No início da febre “bunda music” baiana os clones de Carla Perez eram quase obrigatório para que os grupos pudessem assinar contrato com as grandes gravadoras. Depois o erotismo feminino passou a não ser suficiente para garantir a vendagem de milhares de cópias. Como ainda não havia um símbolo sexual masculino na história do gênero, a gravadora investiu em Xandy, nome até então desconhecido de Salvador. Colocado como líder do grupo Harmonia do Samba mais por sua presença de palco do que por seus limitados dotes vocais, suas coreografias garantiram, a venda de milhares de CDs em poucos meses. Com letras que giram em torno de um mesmo tema (o convite ao sexo), o ritmo distorce o samba duro e uma mesma seqüência harmônica de quatro acordes em faixas como “Vem Neném”, “Nova Dança”, “Rebolado”, “Elevador”, entre outras.
Em 2001 o funk carioca explode na véspera do Carnaval. “Um tapinha não dói” é a conclusão. O Axé Music foi substituída pela batida eletrônica e refrões como “vou passar cerol na mão”. O funk fez juz ao refrão “ta tudo dominado” durante todo o verão de 2001. O Bonde do Tigrão capitaneou a invasão do ritmo em todo o Brasil. Já na periferia carioca, o funk desceu o morro para animar festinhas nos condomínios de classe média e alta. Rádios e programas de tevê dedicaram parte da programação a esse ritmo feito, originalmente, para expressar denúncias sociais de jovens sem acesso ao lazer e bens de consumo.
O resultado foi um apelo erótico associado ao funk, decorrente da cultura machista do movimento. Letras de música como “Máquina do Sexo” (“...bonde do sexo anal/eu transo igual a um animal/a chatuba come cu e depois como xereca/rança cabaço, e o bonde dos carecas”) ou “Barraco III”( “me chama de cachorra, que eu faço au-au....”) foram gravadas rapidamente e lançadas no mercado, ditando padrões de comportamento. Mulheres adolescentes imitavam coreografias vulgares e latiam ao ser chamada de cachorra. Seriam o tédio, o hedonismo ou a alienação? Enquanto alguns jovens exercem a cidadania em ações comunitárias, outros, entediados, preferem usufruir o “carpe diem” (aproveite o dia presente). E não se pode esquecer também que, uma vez gestada pela tevê, a geração de 90 cospe todo o lixo que recebe. A vulgarização explorada à exaustão pela mídia ante uma sociedade apática e passiva, não demonstraria uma postura de submissão das peladonas mas, sim, a ridicularização do homem.

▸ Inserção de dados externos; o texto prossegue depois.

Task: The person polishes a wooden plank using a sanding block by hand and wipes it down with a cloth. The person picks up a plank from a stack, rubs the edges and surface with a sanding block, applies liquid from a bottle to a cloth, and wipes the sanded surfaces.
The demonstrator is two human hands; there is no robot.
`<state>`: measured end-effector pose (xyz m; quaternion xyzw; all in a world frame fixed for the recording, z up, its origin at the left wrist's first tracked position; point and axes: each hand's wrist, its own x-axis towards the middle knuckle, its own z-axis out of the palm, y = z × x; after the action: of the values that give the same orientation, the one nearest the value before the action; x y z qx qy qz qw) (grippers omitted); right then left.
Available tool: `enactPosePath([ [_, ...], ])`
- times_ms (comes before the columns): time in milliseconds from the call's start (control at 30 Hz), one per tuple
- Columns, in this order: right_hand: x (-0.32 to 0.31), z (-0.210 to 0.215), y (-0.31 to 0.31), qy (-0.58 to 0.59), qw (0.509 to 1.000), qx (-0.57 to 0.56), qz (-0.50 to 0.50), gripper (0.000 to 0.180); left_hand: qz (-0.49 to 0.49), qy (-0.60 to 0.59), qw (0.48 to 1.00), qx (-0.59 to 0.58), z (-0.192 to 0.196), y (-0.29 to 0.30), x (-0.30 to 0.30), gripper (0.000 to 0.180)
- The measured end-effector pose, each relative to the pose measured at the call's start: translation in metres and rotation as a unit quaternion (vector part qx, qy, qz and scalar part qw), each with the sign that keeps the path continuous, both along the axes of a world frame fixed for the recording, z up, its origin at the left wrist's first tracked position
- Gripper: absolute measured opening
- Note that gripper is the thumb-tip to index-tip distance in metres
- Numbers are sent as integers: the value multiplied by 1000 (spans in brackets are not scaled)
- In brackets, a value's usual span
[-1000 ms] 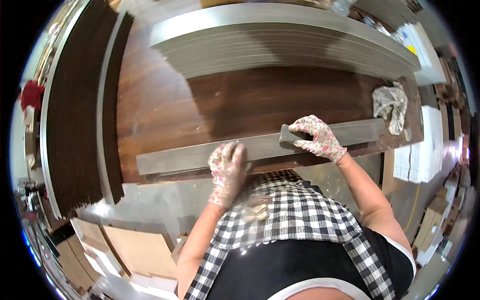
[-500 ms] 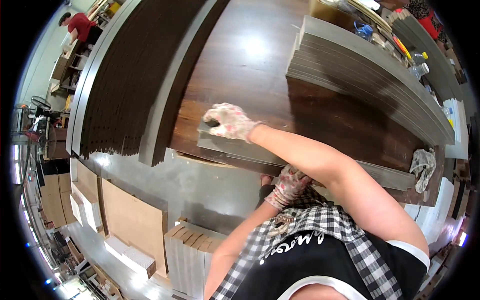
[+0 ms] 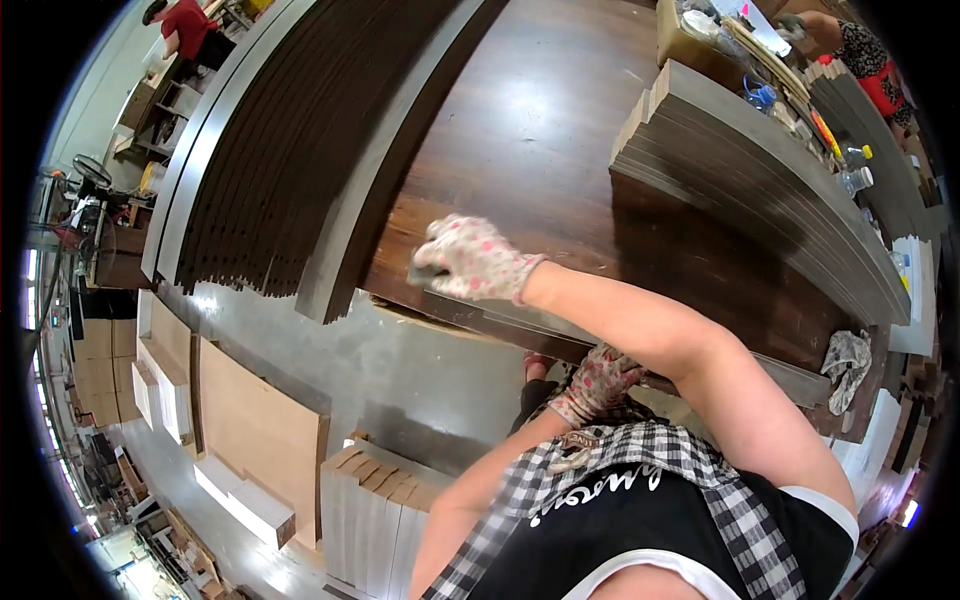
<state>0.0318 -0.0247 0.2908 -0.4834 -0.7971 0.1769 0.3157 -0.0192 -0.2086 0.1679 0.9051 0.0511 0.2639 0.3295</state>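
A long, narrow grey board point(image 3: 795, 378) lies along the near edge of a dark brown wooden table point(image 3: 520, 150). My right hand point(image 3: 480, 260), in a white glove with pink spots, is curled over the board's left end. Its fingers and thumb close around a small dark grey piece point(image 3: 426, 272), whose kind is blurred. My left hand point(image 3: 600, 385), gloved likewise, is at the board's near edge in front of my apron. Its fingers look closed, but my right forearm partly covers them and what they grip does not show.
Many dark boards point(image 3: 290, 130) stand in a long row at left. Stacked grey boards point(image 3: 760, 170) lie at right, near bottles point(image 3: 855, 180) and a cardboard box point(image 3: 690, 50). A rag point(image 3: 848, 365) lies at the table's right edge. Other people are in the background.
My right hand has shifted slightly right and down, over the board's end. The left hand has moved a little right. The whole view has shifted slightly.
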Motion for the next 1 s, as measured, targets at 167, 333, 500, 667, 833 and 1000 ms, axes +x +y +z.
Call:
enactPosePath([
  [167,-12,2,31,-284,959,1,-16,14,4,28,1000,-6,8,4,2,29],
  [333,32,-13,37,-24,995,10,-94,24,-33,-14,999,-9,6,9,9,27],
  [500,46,-49,-31,109,991,-22,-70,36,-13,-43,999,27,4,15,6,25],
  [667,149,-53,-166,76,984,-123,-106,41,-18,-21,999,37,10,21,8,21],
  [833,256,-48,-344,10,937,-219,-270,41,-24,-57,998,14,9,18,19,17],
  [1000,201,-34,-293,16,942,-100,-319,34,-14,-63,997,40,5,12,30,17],
])
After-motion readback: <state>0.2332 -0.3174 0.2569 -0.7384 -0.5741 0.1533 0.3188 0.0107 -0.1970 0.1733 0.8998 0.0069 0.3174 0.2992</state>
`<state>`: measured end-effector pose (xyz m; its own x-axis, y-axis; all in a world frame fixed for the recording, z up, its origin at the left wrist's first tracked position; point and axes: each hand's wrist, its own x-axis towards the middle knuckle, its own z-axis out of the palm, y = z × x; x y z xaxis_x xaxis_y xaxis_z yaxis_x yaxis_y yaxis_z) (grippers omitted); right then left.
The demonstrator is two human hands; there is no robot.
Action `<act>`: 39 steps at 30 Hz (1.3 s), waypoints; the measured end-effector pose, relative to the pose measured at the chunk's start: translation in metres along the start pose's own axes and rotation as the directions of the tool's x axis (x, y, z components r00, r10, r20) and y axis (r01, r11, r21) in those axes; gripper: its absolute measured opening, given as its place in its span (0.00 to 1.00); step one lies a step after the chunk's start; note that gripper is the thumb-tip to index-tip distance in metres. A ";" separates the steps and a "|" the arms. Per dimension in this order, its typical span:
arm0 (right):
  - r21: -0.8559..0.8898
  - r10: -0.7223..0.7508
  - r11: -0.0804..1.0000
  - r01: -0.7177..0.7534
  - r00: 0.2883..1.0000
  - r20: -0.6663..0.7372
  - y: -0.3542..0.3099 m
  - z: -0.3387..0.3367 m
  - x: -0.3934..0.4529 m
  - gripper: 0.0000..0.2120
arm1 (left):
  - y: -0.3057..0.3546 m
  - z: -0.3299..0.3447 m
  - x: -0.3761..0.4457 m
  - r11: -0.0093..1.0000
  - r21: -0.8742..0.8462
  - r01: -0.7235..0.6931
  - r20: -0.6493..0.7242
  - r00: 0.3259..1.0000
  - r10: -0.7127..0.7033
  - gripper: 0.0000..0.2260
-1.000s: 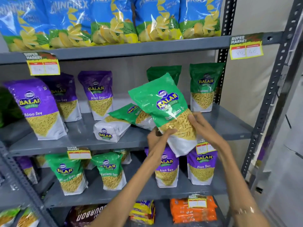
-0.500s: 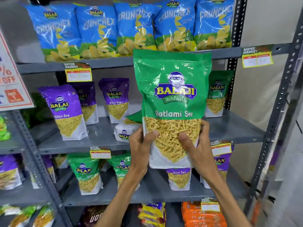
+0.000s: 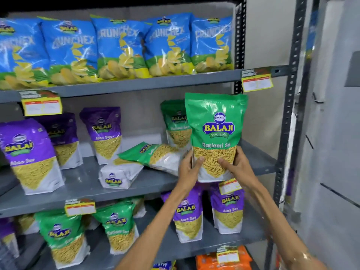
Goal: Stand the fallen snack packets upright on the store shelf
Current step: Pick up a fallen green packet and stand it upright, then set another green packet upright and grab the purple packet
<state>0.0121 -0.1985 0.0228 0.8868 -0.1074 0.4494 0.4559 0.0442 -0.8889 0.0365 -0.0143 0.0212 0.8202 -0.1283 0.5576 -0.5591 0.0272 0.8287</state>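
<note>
At the right end of the grey metal middle shelf, a glossy green Ratlami Sev pouch is gripped upright by both hands, left and right, closed around its lower sides so the base can be seated flat. Two fallen packets remain beside it.

Both hands hold a green Ratlami Sev packet upright at the right end of the middle shelf. The left hand clasps its lower left edge, and the right hand its lower right, thumbs pressed on the clear window. Just left of it a second green packet lies toppled, leaning on a white-bottomed packet lying flat. Another green packet stands behind. Purple Aloo Sev packets stand further left (print blurred). Blue Crunchex bags line the shelf above.
</note>
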 end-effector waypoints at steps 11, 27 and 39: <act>-0.058 0.114 0.991 -0.116 0.992 -0.050 0.057 -0.114 0.114 0.30 | -0.079 0.119 0.105 0.975 -0.088 0.204 0.037 0.979 -0.202 0.19; -0.305 -0.309 0.926 0.224 0.913 -0.267 0.059 -0.044 0.065 0.10 | -0.032 0.066 0.032 0.998 -0.060 -0.029 -0.449 0.893 -0.001 0.07; -0.585 0.405 0.805 -0.097 0.811 0.422 0.037 0.153 0.178 0.35 | -0.013 -0.086 0.045 0.641 -0.461 0.614 -0.537 0.382 -0.752 0.38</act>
<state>0.1983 -0.0643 0.0838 0.9359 0.3497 0.0421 0.2364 -0.5351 -0.8110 0.0911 0.0646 0.0392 0.7987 0.4634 -0.3839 0.2014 0.3954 0.8962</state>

Cada uma dessas novas ondas contribui para depreciar um pouco mais a relação do ser humano com seu próprio corpo, para banalizara relação sexual, para industrializar o erotismo e criar comportamento de nome que são, de fato, a negação da sexualidade naquilo que ela tem de mais condicionados. Gestos, ritmos, versos padronizados, produzido sem série para um público condicionado a não pensar. Depois do boom de 2001, com o Bonde do Tigrão, a Dança da Motinha e congêneres, o funk ainda conseguiu se expandir e já chegou ao México, Chile e Venezuela. A senha para a dança frenética, suada e sem compromisso conhecida como funk (gíria dos negros para o mau cheiro) descende dos lamentos negros e rurais do blues, passando pelo rhythm and blues e soul. O foco é na bateria sincopada e baixo elétrico como resposta melódica. Juntos eles fazem o grove, o balanço.